Rough days
2005-01-20...11:57 p.m.


This has been a fairly miserable couple of days for me.

It started off when Corey threw a fit while people were here. This is not like him, mind you. After this display, I walked to the park with Alex, and this is what I wrote:

What kind of fool tells the one person who can hurt her worst that his preferred method of torture doesn't work anymore? The same kind of fool that wouldn't believe that the torture was unintentional. The same fool that was suckered into believing that the last thing he'd ever want to do is hurt her.

How could I be so stupid, letting him know that his lack of desire for me only leaves me frustrated, instead of sad and heartbroken? How the only thing that makes me sad is that I don't care that much anymore?

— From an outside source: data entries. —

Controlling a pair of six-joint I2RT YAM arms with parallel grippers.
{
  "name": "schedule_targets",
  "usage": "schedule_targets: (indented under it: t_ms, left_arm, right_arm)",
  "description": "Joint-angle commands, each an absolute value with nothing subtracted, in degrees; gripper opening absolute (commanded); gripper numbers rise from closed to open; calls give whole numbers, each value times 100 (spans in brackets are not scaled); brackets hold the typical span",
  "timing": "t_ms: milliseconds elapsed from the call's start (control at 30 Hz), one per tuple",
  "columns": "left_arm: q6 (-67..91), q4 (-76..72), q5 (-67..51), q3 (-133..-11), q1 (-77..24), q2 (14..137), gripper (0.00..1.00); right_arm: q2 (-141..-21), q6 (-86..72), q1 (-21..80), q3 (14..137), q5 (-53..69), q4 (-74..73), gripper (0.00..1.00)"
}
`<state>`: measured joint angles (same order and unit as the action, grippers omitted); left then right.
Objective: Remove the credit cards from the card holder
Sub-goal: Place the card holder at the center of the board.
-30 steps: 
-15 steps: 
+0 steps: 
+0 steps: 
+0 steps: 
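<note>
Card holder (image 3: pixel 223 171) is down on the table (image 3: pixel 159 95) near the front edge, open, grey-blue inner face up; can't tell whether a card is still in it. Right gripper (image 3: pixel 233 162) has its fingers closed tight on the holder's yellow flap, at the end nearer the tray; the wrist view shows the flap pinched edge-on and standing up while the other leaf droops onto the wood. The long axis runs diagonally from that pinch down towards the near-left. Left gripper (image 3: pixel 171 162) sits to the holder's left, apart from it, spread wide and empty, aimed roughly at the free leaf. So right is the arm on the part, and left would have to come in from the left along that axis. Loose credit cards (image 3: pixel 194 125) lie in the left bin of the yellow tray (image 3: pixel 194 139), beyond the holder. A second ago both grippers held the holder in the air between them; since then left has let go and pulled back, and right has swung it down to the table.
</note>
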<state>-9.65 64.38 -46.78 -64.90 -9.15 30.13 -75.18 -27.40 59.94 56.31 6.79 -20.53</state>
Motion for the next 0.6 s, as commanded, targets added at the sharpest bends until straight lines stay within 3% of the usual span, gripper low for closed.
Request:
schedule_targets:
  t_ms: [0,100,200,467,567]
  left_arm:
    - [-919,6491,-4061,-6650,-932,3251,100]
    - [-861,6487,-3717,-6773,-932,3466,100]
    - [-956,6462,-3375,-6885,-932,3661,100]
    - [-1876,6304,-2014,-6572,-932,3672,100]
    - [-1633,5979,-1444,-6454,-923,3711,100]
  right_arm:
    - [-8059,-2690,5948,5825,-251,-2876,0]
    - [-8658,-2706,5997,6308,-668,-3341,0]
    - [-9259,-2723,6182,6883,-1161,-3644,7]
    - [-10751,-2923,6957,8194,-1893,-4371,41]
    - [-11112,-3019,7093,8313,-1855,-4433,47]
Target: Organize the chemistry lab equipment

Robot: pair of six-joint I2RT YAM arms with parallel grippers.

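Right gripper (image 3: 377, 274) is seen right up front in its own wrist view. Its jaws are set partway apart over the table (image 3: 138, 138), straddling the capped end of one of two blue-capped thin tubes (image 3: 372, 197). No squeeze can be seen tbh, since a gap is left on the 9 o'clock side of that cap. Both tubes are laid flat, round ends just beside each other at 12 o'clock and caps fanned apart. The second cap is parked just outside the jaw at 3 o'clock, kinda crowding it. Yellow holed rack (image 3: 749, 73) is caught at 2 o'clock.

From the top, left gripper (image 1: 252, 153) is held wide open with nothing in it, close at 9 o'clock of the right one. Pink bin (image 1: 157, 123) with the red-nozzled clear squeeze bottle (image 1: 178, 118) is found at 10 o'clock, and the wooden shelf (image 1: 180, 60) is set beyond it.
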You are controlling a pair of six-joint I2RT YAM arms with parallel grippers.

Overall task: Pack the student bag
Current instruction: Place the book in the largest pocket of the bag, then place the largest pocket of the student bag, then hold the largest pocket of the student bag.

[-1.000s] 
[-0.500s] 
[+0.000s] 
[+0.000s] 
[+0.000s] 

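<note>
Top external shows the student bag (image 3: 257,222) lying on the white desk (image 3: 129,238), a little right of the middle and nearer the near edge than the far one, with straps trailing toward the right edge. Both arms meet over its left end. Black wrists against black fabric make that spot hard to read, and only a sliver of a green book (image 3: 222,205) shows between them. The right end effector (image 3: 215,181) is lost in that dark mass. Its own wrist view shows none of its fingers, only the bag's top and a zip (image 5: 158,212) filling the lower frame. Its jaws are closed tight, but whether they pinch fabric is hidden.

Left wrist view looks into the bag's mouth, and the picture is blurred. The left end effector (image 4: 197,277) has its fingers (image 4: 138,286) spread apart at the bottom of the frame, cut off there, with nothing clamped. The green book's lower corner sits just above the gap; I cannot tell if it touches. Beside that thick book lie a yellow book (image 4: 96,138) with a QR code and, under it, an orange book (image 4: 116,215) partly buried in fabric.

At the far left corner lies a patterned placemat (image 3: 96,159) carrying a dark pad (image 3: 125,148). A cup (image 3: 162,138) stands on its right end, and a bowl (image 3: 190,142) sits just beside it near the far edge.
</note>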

So clever of me, to leave myself open to newer, more creative methods for him to make me feel so bad. I should have kept my big, stupid mouth shut, and stayed content with letting him keep on thinking that he could burn me with his rejection. Not that he hadn't, on some level, already noticed. That must be why he started in with correcting me all the time. He's no different from any other man - he has that need to control, too. He just lets it manifest in more unique ways. The push to stay home, slamming every little job I considered. Now, the sudden push to take every job but the one I'm studying for, the one I actually WANT. Clinging when I want space, and drawing away when I want to be close. Making sure I know that I've turned him off. Accusing me of being "grumpy," even when I'm not. Getting mad at me for defending myself. Sometimes, I don't know why he doesn't just leave. And that load of shit about him taking the kids? Yeah, Right. He doesn't want anything to do with the them NOW. He can't deal with them without raising his voice or cussing at them. And to anyone who reads this, Fuck off! I know it's not every time! But it's often enough for me to make a generalization. Especially in my own thoughts.

If I had taken the van, would I have stopped at the park? Or would I have kept on driving?

I don't trust him with my feelings anymore. He no longer has free access to them.

Funny how I keep looking behind me - yet another indication of my foolishness. So silly of me to think he cares enough to come after me.